TASK OBJECTIVE
Write out exactly the lines of the entries below from the one holding "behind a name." to the one holding "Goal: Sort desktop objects", inclusive, and leave out all other lines.

Collected data entries
BEGIN
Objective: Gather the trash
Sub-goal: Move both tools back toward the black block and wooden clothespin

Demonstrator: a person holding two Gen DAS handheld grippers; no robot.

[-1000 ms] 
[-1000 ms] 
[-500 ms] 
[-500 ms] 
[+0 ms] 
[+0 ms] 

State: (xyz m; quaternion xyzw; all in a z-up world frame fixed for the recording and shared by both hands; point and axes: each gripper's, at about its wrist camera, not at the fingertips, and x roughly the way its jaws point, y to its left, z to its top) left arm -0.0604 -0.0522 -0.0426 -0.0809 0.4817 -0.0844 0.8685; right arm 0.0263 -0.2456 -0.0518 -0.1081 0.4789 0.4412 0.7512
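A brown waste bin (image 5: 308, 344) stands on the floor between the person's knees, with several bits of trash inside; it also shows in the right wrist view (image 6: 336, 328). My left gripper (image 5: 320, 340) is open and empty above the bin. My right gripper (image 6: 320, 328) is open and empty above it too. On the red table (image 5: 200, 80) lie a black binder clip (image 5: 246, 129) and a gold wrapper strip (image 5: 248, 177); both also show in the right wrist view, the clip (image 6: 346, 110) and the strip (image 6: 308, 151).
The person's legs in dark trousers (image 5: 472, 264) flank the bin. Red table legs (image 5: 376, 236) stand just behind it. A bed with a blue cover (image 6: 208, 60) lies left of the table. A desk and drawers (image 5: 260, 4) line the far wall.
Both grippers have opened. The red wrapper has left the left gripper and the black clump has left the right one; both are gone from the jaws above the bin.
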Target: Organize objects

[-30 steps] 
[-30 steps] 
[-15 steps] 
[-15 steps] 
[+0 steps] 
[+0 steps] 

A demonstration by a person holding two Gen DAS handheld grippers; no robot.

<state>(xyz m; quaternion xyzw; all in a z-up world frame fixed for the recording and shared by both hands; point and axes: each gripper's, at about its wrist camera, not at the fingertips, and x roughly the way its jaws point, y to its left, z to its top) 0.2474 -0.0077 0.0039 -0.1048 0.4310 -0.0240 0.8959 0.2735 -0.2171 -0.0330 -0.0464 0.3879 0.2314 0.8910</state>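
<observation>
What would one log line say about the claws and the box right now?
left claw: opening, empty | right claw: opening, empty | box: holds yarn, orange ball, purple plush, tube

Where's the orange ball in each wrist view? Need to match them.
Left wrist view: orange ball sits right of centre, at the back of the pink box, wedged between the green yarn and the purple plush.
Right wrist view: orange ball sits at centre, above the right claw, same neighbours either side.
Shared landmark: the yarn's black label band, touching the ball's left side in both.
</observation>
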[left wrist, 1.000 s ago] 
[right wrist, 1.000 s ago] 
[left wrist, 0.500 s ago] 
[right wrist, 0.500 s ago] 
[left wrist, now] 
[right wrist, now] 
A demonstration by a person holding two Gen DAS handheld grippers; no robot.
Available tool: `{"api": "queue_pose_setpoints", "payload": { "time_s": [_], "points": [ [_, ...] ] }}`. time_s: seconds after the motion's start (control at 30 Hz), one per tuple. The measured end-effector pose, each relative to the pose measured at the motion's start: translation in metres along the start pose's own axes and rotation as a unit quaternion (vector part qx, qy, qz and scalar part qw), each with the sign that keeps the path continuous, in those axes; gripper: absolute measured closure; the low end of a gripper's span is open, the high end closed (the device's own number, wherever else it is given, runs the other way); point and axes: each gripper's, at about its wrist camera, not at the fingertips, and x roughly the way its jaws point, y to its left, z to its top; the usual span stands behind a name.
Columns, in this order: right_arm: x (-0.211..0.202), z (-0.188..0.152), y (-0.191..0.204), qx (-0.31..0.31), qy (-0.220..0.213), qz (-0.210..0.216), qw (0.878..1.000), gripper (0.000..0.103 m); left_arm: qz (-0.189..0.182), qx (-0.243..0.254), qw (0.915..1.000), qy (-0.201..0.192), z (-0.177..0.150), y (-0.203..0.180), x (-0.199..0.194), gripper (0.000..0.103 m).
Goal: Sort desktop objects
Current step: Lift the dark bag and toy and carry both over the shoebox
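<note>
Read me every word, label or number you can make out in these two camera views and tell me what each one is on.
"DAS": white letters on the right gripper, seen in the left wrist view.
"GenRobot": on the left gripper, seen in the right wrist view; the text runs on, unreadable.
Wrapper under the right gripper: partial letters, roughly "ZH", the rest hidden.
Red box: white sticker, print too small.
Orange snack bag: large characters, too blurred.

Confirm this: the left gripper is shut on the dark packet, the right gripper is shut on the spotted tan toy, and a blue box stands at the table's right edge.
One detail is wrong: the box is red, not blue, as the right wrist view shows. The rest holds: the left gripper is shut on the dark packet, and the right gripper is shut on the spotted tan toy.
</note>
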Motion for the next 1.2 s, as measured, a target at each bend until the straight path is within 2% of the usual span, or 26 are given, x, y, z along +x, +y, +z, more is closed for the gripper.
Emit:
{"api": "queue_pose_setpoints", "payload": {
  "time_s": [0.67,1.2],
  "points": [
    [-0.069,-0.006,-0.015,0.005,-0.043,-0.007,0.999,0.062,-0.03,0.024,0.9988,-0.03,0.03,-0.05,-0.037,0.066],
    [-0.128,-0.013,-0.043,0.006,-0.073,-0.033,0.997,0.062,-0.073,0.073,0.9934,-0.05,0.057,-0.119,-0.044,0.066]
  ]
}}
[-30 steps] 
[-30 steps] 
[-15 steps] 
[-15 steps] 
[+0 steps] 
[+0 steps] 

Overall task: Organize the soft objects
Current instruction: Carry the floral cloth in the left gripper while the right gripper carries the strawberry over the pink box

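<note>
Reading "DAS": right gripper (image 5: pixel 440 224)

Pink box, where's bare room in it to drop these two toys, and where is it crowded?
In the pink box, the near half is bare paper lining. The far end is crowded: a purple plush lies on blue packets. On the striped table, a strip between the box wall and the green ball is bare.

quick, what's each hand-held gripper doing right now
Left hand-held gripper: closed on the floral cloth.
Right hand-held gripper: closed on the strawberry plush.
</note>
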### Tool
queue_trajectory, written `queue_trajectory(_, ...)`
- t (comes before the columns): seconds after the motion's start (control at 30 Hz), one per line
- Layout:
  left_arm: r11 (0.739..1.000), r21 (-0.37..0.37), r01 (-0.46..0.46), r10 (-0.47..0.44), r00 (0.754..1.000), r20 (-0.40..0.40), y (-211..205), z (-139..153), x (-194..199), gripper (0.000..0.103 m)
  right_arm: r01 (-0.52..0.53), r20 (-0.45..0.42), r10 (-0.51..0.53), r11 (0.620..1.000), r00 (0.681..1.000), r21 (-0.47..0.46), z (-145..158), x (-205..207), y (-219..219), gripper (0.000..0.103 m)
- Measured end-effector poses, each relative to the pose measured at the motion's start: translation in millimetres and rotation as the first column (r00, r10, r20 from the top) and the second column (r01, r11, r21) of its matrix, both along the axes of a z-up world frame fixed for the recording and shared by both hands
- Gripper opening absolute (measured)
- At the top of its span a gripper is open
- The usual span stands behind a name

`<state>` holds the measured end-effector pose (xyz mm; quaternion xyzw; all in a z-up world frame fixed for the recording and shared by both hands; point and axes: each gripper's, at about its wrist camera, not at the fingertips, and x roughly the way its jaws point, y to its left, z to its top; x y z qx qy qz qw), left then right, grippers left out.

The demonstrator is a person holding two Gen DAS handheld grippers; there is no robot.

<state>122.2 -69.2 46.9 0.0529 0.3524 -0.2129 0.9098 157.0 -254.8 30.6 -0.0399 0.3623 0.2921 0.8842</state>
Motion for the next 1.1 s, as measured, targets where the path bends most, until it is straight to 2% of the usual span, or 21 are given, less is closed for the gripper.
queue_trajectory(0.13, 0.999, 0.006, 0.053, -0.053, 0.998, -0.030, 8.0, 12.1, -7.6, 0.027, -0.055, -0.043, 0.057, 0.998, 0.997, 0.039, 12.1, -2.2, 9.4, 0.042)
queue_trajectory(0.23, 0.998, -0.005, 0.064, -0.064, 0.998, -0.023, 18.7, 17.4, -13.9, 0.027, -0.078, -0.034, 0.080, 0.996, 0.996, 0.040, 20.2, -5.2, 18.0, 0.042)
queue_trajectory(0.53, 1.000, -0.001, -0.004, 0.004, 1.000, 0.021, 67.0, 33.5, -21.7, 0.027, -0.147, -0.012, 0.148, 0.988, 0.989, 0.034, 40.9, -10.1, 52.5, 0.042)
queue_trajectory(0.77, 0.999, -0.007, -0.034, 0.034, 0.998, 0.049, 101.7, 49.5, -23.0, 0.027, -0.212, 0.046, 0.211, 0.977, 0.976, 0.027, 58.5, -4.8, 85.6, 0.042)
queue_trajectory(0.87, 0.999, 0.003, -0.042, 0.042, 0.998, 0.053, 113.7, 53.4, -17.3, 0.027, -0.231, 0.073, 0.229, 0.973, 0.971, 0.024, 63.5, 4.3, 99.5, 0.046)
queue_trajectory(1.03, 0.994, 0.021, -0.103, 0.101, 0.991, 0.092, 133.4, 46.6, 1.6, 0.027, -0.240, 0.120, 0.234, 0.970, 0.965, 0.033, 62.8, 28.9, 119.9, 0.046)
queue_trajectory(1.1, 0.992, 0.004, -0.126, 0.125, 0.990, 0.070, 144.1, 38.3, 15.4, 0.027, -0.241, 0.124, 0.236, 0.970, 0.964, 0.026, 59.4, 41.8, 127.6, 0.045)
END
REPLY TO THE EXERCISE
Available tool: `{"api": "queue_pose_setpoints", "payload": { "time_s": [_], "points": [ [_, ...] ] }}`. time_s: seconds after the motion's start (control at 30 Hz), one per tuple. The measured end-effector pose, each relative to the pose measured at the motion's start: translation in metres along the start pose's own axes and rotation as a unit quaternion (vector part qx, qy, qz and scalar part qw), each with the sign that keeps the path continuous, in those axes; gripper: absolute measured closure; the low end of a gripper's span is open, the high end closed (the device's own number, wherever else it is given, runs the other way); point and axes: each gripper's, at about its wrist camera, not at the fingertips, and x roughly the way its jaws point, y to its left, z to its top; the usual span stands behind a name.
Columns, in this order: right_arm: x (-0.211..0.202), z (-0.188..0.152), y (-0.191..0.204), qx (-0.31..0.31), qy (-0.220..0.213), qz (-0.210..0.216), qw (0.878..1.000), gripper (0.000..0.103 m); left_arm: qz (-0.189..0.182), qx (-0.243..0.254), qw (0.915..1.000), qy (-0.201..0.192), z (-0.177..0.150), y (-0.203..0.180), x (-0.199..0.194), gripper (0.000..0.103 m).
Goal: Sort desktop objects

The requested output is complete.